The meaning of the underlying raw data is documented in the [arXiv API User Manual: Details of Atom Results Returned](https://arxiv.org/help/api/user-manual#_details_of_atom_results_returned).
+ `result.entry_id`: A url `http://arxiv.org/abs/{id}`.
+ `result.updated`: When the result was last updated.
+ `result.published`: When the result was originally published.
+ `result.title`: The title of the result.
+ `result.authors`: The result's authors, as `arxiv.Author`s.
+ `result.summary`: The result abstract.
+ `result.comment`: The authors' comment if present.
+ `result.journal_ref`: A journal reference if present.
+ `result.doi`: A URL for the resolved DOI to an external resource if present.
+ `result.primary_category`: The result's primary arXiv category. See [arXiv: Category Taxonomy](https://arxiv.org/category_taxonomy).
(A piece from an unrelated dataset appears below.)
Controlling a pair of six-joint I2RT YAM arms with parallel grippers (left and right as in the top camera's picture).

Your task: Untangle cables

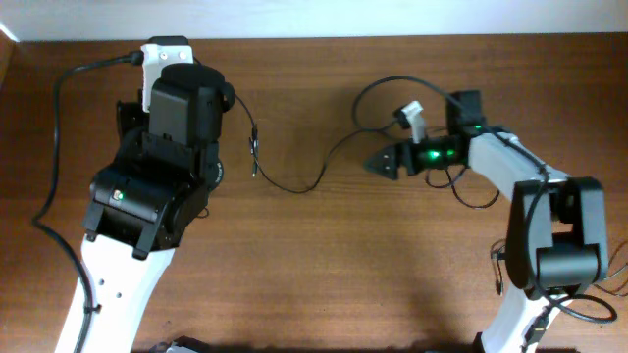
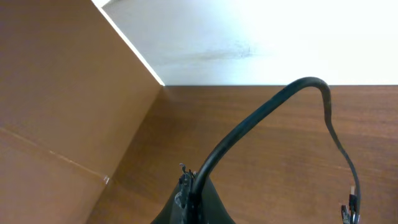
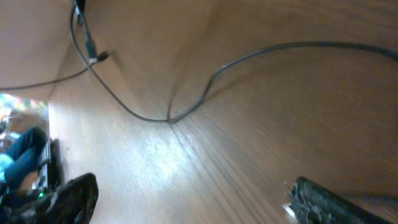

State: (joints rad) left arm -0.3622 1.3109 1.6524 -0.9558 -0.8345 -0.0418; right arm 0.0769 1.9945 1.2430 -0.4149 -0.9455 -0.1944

+ `result.categories`: All of the result's categories. See [arXiv: Category Taxonomy](https://arxiv.org/category_taxonomy).
+ `result.links`: Up to three URLs associated with this result, as `arxiv.Link`s.
+ `result.pdf_url`: A URL for the result's PDF if present. Note: this URL also appears among `result.links`.
They also expose helper methods for downloading papers: `(Result).download_pdf()` and `(Result).download_source()`.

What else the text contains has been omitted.